2. Jaffueliobryum wrightii (Sullivant) Thériot, Rev. Bryol., n. s. 1: 193. 1928.
Coscinodon wrightii Sullivant, Musc. Hepat. U.S., 132. 1856
Plants in small dense cushions or turfs, yellow-green to dark olivaceous, hoary. Stems 5-15 mm, sparsely branched, julaceous. Leaves crowded, broadly oval to obovate, appressed-julaceous throughout stem, 0.4-0.9 mm excluding awn, apex rounded-obtuse, lamina 1-stratose to rarely 2-stratose in bands, awn length highly variable, 0.2-1.3 mm, hyaline; costa in transverse-section flat, not keeled; proximal cells quadrate to short-rectangular, 12-25 × 10-15 µm, often appearing lax; mid leaf cells oval to irregularly rhomboidal, mostly 1.5-2:1 or more, 7-20 µm; distal cells longer, irregularly elongate-rhomboidal, somewhat hyaline. Sexual condition autoicous or sometimes cryptoicous; perichaetial leaf lamina to 1.3 mm, awn 1.2-2 mm. Seta 0.2-0.4 mm. Capsule yellow-brown turning red-brown with age, ovoid, 0.7-1 mm; operculum short-rostrate, 0.4-0.5 mm.

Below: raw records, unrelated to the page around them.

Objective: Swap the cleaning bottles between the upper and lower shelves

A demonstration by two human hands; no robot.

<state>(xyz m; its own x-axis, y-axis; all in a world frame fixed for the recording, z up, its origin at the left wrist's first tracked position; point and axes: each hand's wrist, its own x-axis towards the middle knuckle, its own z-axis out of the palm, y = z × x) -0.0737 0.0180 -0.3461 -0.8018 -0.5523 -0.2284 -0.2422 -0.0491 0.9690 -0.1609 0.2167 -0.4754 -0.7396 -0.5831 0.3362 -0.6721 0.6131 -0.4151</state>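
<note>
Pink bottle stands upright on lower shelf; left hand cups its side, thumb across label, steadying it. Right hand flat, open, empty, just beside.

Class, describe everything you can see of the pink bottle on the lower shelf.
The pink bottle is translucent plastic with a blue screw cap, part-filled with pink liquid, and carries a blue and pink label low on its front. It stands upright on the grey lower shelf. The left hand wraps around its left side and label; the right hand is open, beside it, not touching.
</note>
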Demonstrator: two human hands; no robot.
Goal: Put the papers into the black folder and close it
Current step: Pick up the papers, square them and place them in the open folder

Capsules mature spring-summer depending on elevation. Widespread and locally common on dry sandstone or limestone rock, rarely metamorphic rock, open arid to semi-arid shrub, woodland communities, grasslands; moderate to high elevations (typically below 2000 m but ranging from 200-2800 m); Alta.; Ariz., Calif., Colo., Iowa, Kans., Minn., Mont., Nebr., Nev., N.Mex., Okla., S.Dak., Tex., Wis., Wyo.; Mexico; South America (Bolivia); Asia (China, possibly Kazakhstan, Mongolia, Russia).
Jaffueliobryum wrightii is the most widespread species of the genus, extends farther south and west than J. raui in the flora area, and is typically found at somewhat lower elevations in drier and hotter regions than the latter. Because of its unusual disjunct distribution and its calciphile ecology, further studies using ecological, morphological, and DNA data would be of considerable interest. Like J. raui, this species also occurs in the Driftless Area of Iowa, Minnesota, and Wisconsin.